WHAT IS SELF-CONFIDENCE?
“The better you feel about yourself, the less you feel the need to show off.” —Robert Hand
Before we can really delve into how someone can have confidence, it’s important to identify what confidence is and what it isn’t.
SELF-CONFIDENCE VS. ARROGANCE
Most of us agree that there’s a fine line between self-confidence and arrogance. But how is that line defined?
One major difference between arrogance and self-confidence is that arrogance often promotes or inflates one’s abilities. While someone with self-confidence can offer reasons why they think they can accomplish something, someone who is arrogant often believes they are capable of more than they actually are.
Arrogance is a false sense of confidence.
Confidence does not mean that a person can’t be humble, or that they have to constantly affirm their self-worth to everyone around them. Self-confidence means a person can look at a job, situation or challenge and accurately assess their ability to succeed. It also means that they’re willing to push themselves out of their comfort zone to achieve the goals ahead of them.
Self-confidence does not mean putting others down in order to make oneself feel more powerful or capable. It does not mean telling everyone they meet that they’re superior. A self-confident person only needs to express their potential when necessary, as in a job interview or as a challenge arises.
THE ABILITY TO OVERCOME FEAR
Self-confident people possess the ability to overcome their fears. Fears are a normal part of life that all people face, but self-confident people push past their fears to gain success.

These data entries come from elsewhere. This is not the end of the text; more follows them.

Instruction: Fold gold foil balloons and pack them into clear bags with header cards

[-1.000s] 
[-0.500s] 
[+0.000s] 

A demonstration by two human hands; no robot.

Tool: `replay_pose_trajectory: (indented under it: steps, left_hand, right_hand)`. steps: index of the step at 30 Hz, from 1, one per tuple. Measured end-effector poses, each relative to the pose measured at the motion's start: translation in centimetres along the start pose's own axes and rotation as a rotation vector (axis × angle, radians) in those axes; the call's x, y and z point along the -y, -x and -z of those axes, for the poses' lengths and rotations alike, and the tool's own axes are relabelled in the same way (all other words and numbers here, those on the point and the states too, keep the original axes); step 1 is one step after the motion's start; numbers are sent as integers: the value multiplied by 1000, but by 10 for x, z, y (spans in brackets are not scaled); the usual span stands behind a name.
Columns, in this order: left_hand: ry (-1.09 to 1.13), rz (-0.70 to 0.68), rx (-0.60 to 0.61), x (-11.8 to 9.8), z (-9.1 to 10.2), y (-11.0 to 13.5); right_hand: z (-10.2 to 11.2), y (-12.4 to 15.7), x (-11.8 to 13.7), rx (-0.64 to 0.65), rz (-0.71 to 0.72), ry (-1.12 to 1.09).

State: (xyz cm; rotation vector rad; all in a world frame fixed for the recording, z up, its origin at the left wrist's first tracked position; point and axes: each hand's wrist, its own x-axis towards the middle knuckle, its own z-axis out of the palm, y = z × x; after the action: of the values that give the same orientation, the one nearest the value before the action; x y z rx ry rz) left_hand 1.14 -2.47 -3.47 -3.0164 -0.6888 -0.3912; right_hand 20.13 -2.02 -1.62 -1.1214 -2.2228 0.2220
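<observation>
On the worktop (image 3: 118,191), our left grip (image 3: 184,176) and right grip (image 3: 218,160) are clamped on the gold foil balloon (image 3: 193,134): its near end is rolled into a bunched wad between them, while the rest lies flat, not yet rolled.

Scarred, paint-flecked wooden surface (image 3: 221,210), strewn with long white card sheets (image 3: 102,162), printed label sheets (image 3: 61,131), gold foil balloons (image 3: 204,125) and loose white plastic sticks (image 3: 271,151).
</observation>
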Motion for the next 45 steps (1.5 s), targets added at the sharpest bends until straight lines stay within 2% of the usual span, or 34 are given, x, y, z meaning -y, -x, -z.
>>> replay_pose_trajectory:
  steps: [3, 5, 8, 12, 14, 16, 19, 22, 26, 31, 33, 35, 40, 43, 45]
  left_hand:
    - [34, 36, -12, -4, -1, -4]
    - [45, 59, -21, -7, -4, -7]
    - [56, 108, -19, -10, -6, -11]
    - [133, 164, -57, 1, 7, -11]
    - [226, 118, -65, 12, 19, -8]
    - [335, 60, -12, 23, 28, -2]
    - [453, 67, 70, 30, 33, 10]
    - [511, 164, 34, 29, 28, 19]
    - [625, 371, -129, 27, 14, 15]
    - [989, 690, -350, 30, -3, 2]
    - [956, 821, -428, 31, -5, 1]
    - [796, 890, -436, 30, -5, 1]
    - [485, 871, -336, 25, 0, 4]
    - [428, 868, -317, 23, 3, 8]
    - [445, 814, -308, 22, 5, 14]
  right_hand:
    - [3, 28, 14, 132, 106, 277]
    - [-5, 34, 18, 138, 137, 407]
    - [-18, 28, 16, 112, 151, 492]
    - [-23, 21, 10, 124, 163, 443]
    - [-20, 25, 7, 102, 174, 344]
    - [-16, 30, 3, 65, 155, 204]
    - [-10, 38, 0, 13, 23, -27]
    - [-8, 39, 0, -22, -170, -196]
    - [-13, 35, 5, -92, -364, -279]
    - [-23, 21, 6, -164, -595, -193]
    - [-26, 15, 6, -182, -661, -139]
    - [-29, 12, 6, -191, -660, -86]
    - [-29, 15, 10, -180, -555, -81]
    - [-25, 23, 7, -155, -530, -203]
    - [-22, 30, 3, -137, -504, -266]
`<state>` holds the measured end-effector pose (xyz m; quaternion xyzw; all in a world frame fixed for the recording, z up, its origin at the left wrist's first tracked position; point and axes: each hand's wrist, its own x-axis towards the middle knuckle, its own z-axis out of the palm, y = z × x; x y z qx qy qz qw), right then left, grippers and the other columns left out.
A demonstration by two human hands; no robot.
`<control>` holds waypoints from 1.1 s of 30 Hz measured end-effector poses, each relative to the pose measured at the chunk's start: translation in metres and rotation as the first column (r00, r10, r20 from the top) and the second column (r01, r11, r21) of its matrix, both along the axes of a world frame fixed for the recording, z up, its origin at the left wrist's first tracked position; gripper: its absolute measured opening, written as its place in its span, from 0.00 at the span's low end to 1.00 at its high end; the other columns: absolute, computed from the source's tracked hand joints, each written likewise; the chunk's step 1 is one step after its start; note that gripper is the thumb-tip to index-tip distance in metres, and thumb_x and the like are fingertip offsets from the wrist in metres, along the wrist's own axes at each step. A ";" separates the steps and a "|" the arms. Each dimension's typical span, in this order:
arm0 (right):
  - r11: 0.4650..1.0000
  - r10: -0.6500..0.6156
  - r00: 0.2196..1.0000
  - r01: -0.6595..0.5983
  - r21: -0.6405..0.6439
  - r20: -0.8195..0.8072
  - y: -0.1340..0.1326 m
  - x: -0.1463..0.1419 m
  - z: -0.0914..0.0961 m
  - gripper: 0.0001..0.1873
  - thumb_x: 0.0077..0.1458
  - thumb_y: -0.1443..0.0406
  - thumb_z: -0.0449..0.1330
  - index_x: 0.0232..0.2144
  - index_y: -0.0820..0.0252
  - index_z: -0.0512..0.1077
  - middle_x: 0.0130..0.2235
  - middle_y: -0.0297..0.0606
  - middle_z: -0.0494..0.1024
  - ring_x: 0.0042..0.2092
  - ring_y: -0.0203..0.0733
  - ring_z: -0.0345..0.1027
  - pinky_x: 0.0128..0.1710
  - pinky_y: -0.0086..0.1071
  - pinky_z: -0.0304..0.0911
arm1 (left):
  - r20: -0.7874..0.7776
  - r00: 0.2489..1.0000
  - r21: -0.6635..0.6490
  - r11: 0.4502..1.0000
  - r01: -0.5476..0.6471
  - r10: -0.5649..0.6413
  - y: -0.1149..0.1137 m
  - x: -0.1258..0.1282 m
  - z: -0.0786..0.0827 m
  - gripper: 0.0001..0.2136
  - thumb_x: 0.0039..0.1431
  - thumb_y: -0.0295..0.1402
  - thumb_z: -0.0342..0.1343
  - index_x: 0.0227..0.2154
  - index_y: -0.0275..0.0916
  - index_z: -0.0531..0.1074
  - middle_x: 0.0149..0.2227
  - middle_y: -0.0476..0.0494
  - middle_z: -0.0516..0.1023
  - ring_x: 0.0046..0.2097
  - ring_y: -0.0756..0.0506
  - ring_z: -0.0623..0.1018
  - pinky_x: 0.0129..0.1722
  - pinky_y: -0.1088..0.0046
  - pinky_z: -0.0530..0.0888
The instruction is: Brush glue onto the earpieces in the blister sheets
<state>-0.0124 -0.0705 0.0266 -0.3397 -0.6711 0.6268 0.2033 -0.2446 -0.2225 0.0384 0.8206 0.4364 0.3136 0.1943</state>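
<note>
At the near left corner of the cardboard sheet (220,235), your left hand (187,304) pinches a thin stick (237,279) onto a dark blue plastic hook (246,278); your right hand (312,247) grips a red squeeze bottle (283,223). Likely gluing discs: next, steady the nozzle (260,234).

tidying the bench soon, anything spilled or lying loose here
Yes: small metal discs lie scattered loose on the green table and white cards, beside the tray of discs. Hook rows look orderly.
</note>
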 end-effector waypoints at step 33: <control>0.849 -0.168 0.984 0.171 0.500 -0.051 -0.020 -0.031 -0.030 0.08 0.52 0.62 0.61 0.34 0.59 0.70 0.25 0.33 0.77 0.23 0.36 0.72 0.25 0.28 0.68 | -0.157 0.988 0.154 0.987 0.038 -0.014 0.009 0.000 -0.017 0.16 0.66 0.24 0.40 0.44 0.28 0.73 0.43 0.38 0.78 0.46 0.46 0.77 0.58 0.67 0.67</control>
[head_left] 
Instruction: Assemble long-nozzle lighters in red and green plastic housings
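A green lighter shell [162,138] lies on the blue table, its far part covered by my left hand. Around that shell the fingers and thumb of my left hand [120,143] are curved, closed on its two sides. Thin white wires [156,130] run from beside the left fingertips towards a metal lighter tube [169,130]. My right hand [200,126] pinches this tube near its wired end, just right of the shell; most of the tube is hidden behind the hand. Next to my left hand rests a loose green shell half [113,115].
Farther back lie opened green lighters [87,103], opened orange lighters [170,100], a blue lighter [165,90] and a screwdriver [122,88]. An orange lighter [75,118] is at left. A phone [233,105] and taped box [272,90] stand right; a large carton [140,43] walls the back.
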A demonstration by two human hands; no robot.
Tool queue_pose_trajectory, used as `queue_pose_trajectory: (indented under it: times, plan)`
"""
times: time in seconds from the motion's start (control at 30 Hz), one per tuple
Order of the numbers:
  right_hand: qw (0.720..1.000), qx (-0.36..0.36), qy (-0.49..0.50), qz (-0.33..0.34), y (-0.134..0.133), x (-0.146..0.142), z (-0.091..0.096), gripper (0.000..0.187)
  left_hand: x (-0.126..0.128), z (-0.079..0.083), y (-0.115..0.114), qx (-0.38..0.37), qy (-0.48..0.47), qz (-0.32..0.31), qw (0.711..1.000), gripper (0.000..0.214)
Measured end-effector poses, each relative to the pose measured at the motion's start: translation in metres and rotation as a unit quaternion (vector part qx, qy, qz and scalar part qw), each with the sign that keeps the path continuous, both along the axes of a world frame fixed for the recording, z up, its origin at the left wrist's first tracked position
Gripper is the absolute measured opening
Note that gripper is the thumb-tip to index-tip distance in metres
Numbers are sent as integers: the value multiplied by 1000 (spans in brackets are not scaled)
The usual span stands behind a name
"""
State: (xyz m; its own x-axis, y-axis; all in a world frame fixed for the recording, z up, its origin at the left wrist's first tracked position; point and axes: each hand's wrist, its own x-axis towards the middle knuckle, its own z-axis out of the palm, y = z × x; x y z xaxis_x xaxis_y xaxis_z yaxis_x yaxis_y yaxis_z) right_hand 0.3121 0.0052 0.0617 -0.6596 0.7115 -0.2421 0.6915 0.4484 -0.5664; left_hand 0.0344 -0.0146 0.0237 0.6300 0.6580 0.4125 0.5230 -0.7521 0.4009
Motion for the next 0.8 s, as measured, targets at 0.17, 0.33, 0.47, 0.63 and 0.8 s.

Some fears people experience include fear of failure, fear of criticism and fear of rejection. A self-confident person does not rely on the thoughts and feelings of others to assess their self-worth. While criticism and failure can help them adjust and improve, it does not define them as individuals.
To be clear, self-confidence is not recklessness in the face of fear. Rather, it’s a firm confidence that you have the ability to overcome the challenges you face.
FAILURE IS NOT FINAL
When it comes to life, it’s important to understand that failures are going to happen. This is especially true for someone striving to improve himself or herself.
A confident person understands that failures do not mean that they should instantly give up. Instead, a confident person will learn from their mistakes and failures and continue on.
UNDERSTANDING LOW SELF-ESTEEM
“Too many people overvalue what they are not and undervalue what they are.” —Malcolm S. Forbes
Unfortunately, we all suffer from low self-esteem at times. While arrogance is an overestimation of one’s abilities, low self-esteem is an underestimation. Low self-esteem can creep up after a particularly bad failure, or it can be a constant in some people’s lives.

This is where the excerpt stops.